[Work to complete]
Could you return all of the listing below exactly, please?

[Provided data]
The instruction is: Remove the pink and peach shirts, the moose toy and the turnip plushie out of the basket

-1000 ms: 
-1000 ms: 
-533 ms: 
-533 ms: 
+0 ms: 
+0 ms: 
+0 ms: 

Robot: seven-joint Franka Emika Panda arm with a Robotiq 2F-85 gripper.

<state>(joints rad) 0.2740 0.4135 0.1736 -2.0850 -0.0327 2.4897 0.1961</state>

[Finished task]
The instruction is: Remove the pink and peach shirts, the moose toy and the turnip plushie out of the basket

-1000 ms: 
-1000 ms: 
-533 ms: 
-533 ms: 
+0 ms: 
+0 ms: 
+0 ms: 

Robot: seven-joint Franka Emika Panda arm with a Robotiq 2F-85 gripper.

<state>(joints rad) 0.2740 0.4135 0.1736 -2.0850 -0.0327 2.4897 0.1961</state>

No more output will be added to the exercise.